• [Directions]: Line by line, please look for the word "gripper" in the following records, then copy each line you find it in.

• [Supplied information]:
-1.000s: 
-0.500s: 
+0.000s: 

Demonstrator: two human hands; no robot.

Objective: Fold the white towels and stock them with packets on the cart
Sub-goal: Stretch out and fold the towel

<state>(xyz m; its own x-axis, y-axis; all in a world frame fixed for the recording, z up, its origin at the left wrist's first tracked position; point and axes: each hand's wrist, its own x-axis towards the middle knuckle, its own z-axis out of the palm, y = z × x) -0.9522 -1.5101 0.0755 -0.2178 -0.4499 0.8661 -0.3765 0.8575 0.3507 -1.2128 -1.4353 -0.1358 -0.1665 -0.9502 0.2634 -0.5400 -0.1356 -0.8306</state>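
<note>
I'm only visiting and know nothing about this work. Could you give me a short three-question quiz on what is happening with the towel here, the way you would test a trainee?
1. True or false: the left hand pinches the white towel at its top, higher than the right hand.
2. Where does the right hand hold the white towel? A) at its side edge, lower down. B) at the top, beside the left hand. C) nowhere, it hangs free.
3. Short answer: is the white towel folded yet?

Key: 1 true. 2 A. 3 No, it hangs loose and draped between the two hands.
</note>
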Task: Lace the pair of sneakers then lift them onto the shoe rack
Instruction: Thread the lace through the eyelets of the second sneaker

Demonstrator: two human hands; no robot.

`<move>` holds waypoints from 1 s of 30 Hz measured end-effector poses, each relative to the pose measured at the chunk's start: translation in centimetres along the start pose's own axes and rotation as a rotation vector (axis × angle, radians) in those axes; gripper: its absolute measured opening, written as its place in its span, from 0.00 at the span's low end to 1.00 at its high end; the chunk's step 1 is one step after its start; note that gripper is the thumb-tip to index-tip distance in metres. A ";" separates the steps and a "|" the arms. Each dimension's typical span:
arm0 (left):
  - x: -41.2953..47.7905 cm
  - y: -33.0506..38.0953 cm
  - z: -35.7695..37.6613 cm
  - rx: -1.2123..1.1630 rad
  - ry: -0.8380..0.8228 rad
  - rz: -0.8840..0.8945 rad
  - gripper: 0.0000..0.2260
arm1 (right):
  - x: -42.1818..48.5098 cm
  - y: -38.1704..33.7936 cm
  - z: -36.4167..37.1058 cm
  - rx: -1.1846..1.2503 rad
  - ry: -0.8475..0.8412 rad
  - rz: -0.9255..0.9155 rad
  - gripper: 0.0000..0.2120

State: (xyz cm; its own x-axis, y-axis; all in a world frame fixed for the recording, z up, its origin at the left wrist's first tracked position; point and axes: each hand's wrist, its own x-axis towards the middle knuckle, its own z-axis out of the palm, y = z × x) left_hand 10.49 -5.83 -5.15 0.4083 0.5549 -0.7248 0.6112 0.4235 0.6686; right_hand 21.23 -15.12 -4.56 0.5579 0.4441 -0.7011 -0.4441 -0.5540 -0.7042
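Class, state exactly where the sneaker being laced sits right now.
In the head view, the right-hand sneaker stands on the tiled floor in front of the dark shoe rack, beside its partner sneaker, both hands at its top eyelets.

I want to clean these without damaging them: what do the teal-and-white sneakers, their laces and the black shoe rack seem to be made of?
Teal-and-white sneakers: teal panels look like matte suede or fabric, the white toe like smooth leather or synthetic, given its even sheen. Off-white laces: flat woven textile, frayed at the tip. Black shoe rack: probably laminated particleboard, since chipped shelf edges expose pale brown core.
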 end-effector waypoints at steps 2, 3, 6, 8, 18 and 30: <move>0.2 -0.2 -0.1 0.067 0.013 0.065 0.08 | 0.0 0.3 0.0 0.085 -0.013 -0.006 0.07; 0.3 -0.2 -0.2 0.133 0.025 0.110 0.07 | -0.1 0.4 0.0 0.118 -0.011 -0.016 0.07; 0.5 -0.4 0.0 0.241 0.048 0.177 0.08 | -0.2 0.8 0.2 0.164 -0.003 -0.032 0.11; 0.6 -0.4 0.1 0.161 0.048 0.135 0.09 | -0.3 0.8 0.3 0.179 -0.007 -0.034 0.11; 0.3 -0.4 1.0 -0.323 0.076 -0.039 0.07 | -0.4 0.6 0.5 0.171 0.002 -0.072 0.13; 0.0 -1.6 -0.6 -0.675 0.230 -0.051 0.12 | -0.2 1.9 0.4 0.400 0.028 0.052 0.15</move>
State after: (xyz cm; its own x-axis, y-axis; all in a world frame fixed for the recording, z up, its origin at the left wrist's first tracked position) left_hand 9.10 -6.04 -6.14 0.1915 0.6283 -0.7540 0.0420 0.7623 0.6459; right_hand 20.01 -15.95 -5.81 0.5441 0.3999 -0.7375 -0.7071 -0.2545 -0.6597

• [Answer box]:
`<move>` holds waypoints from 1 s of 30 Hz measured end-effector poses, each relative to the pose measured at the chunk's start: translation in centimetres along the start pose's own axes and rotation as a rotation vector (axis × angle, radians) in those axes; gripper: its absolute measured opening, written as its place in its span, from 0.00 at the span's low end to 1.00 at its high end; the chunk's step 1 is one step after its start; note that gripper is the thumb-tip to index-tip distance in metres. A ";" separates the steps and a "|" the arms. Each dimension's typical span:
  - gripper: 0.0000..0.2260
  - gripper: 0.0000..0.2120

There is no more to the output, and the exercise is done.